10.19Counterparts. This Agreement may be executed in any number of counterparts, each of which when so executed and delivered will be deemed an original, but all such counterparts together will constitute but one and the same instrument. Signature pages may be detached from multiple separate counterparts and attached to a single counterpart. Delivery of an executed signature page of this Agreement by facsimile transmission or Electronic Transmission will be as effective as delivery of a manually executed counterpart hereof.
10.20No Strict Construction. The parties hereto have participated jointly in the negotiation and drafting of this Agreement.
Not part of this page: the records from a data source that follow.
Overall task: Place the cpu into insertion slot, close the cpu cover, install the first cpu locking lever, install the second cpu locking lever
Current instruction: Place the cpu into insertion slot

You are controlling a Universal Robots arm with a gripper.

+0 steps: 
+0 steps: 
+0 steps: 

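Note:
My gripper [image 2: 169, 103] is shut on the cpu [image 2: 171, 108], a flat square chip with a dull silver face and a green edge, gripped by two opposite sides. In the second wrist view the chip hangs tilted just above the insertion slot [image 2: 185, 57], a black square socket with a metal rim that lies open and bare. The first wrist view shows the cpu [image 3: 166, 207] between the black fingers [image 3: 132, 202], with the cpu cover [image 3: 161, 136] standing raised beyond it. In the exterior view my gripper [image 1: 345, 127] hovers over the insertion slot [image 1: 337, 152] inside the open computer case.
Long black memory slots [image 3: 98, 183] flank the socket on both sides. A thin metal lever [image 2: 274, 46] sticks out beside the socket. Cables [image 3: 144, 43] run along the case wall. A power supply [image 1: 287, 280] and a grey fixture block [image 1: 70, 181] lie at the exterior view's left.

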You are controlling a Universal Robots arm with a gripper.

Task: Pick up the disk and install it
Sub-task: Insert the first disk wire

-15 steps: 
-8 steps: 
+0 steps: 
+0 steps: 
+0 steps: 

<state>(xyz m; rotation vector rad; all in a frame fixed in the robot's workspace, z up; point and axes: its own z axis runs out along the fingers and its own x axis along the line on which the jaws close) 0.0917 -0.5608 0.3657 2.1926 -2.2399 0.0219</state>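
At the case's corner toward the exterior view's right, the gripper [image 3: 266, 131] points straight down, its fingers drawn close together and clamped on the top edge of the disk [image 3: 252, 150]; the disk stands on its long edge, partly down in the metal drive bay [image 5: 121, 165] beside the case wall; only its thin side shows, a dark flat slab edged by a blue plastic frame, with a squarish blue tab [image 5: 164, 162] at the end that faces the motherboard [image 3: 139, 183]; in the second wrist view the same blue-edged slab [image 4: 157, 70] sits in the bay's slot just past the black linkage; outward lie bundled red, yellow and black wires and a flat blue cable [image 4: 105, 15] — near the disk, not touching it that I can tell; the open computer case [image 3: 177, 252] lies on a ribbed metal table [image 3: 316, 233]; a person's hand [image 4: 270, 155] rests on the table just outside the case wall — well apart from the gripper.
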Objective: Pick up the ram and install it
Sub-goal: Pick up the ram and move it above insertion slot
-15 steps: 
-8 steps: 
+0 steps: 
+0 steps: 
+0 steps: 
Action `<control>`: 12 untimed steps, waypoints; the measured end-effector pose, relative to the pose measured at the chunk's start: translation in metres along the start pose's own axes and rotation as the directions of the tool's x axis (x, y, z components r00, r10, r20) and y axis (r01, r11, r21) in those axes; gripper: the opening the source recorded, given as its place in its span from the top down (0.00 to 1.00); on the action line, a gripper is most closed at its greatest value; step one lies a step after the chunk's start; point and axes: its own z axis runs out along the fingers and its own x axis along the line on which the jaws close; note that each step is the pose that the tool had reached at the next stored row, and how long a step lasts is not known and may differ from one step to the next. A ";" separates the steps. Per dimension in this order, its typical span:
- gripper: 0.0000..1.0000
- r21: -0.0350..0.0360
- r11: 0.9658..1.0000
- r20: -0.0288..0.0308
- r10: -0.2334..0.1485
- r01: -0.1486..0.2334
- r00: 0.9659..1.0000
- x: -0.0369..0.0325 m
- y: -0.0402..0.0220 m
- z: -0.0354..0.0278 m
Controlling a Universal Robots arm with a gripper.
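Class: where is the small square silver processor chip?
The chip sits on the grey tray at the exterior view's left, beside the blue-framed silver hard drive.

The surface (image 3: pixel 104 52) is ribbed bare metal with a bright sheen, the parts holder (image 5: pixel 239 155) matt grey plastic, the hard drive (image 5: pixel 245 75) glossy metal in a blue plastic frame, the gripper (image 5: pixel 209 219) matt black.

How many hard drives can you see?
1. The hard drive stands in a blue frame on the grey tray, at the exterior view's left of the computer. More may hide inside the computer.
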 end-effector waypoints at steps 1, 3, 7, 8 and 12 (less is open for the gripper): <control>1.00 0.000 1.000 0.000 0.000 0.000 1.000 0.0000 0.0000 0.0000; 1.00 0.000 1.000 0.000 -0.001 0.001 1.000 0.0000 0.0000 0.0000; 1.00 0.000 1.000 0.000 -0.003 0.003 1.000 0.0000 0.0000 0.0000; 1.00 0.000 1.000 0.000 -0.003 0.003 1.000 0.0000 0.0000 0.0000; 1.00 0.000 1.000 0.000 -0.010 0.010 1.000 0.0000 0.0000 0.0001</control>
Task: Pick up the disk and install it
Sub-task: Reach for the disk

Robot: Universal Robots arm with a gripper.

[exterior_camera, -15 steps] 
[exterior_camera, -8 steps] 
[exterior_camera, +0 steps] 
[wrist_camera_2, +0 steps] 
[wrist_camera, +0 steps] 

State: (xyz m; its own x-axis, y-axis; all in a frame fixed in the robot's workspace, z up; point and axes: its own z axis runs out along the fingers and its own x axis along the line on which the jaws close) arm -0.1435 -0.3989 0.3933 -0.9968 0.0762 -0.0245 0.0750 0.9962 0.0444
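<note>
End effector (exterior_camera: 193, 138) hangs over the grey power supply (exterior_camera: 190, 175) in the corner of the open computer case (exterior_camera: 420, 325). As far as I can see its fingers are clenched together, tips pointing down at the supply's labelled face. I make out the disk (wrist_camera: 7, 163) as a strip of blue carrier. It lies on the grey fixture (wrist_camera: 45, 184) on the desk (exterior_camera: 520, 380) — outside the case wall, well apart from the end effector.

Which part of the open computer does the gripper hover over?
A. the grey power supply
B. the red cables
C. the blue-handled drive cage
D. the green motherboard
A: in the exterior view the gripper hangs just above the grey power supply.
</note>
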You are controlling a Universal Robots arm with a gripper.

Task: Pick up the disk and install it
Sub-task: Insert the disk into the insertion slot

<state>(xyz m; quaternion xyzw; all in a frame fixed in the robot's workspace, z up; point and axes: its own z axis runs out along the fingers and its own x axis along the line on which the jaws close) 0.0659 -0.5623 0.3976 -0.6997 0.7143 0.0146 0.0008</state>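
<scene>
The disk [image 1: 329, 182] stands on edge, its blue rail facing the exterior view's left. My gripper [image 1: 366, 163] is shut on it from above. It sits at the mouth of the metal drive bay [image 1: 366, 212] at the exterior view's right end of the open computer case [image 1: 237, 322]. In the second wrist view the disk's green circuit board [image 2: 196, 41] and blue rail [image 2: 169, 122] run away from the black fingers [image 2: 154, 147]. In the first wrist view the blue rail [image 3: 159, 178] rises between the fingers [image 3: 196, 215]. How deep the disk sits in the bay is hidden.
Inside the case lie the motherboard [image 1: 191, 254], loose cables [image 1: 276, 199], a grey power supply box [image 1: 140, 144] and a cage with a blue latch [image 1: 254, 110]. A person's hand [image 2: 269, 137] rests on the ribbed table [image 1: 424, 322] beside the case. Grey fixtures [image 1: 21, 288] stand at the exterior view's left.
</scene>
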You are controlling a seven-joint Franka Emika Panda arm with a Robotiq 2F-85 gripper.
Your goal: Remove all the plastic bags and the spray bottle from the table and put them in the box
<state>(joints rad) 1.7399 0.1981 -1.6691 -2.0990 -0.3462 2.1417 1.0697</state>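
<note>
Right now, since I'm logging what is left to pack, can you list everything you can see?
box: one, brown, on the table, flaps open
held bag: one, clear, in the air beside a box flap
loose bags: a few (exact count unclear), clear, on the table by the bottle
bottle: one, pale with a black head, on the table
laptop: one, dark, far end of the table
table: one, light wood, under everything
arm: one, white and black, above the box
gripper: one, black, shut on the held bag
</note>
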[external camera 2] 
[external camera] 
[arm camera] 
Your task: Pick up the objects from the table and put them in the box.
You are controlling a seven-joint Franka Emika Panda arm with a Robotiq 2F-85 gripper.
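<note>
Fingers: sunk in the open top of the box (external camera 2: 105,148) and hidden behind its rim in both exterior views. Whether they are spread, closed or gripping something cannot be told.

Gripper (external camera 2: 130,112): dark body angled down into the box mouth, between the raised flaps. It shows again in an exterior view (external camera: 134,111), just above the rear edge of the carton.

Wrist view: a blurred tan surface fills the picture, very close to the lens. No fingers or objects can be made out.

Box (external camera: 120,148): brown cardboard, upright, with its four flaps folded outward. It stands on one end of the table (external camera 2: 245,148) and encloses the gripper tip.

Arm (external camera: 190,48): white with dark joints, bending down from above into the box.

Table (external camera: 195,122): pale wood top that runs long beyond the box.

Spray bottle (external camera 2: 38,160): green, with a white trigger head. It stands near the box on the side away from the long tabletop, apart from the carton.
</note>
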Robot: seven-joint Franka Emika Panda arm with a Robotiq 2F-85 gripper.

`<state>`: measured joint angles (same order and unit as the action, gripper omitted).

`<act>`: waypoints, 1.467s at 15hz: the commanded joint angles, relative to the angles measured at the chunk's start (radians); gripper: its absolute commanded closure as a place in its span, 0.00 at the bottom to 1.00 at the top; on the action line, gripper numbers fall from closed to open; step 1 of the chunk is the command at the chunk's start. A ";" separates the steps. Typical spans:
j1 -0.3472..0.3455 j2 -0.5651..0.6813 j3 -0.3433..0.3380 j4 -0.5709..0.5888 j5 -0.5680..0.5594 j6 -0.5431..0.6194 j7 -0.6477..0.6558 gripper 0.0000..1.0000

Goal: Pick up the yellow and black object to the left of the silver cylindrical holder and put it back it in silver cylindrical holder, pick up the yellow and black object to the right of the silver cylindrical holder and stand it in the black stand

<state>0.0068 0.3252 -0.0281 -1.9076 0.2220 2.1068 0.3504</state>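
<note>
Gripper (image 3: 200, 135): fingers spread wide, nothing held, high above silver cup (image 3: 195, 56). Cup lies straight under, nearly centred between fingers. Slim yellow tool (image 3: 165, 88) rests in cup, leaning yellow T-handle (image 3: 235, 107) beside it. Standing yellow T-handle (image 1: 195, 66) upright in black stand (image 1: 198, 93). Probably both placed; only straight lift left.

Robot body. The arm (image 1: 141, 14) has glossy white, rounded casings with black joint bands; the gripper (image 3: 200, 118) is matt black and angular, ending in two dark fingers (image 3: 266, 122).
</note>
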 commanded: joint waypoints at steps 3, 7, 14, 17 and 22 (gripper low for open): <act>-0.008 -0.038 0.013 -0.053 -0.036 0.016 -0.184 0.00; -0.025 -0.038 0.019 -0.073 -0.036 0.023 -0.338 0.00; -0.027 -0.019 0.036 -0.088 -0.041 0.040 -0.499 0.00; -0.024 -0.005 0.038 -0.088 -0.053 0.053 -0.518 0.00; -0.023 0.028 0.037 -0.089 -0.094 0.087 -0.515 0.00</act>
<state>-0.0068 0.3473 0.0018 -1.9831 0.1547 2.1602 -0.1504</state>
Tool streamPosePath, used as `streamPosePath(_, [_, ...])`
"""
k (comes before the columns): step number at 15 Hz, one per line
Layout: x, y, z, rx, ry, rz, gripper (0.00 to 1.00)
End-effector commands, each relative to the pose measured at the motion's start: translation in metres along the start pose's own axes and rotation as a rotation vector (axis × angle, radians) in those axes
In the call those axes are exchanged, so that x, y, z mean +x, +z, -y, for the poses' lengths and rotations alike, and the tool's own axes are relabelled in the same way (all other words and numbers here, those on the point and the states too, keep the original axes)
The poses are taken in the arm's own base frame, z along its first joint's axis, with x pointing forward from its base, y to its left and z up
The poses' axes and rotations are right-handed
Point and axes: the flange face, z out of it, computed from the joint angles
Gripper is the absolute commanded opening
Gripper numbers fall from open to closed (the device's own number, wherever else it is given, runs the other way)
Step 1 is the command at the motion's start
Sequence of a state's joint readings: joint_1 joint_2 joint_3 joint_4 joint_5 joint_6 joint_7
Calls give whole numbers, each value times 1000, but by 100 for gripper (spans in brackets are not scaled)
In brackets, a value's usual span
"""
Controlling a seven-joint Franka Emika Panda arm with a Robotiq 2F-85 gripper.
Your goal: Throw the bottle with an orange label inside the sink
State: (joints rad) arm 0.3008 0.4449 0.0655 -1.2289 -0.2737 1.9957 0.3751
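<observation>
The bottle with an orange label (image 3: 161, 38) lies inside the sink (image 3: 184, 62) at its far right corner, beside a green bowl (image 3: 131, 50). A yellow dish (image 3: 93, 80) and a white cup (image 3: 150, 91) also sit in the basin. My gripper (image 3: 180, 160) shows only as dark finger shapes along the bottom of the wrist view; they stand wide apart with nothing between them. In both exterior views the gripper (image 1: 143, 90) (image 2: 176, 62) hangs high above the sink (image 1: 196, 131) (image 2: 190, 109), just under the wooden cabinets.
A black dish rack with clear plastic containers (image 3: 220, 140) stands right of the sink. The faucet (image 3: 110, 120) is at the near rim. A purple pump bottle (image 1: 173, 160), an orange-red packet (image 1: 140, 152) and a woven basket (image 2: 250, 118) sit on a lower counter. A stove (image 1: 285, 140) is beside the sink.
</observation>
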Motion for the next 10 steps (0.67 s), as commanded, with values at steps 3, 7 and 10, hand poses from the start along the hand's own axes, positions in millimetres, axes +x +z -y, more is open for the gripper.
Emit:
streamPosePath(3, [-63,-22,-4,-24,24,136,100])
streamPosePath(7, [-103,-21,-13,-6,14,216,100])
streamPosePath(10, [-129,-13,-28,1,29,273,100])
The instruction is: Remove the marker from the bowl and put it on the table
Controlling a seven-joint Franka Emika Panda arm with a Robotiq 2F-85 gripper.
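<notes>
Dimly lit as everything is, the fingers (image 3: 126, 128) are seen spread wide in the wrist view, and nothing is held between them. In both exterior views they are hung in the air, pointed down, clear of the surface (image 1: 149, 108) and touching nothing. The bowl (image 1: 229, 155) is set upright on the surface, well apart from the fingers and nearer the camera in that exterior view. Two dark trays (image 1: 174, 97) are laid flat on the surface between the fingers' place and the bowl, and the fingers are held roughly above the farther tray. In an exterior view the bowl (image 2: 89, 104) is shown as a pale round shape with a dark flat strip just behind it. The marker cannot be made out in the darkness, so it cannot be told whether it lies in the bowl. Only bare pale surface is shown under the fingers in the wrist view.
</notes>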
In the event an ambiguity or question of intent or interpretation arises, this Agreement will be construed as if drafted jointly by the parties hereto and no presumption or burden of proof will arise favoring or disfavoring any party by virtue of the authorship of any provisions of this Agreement.
10.21Effectiveness; Entire Agreement. This Agreement will become effective upon the execution of a counterpart hereof by each of the parties hereto and receipt by the Company and the Administrative Agent of written or telephonic notification of such execution and authorization of delivery thereof.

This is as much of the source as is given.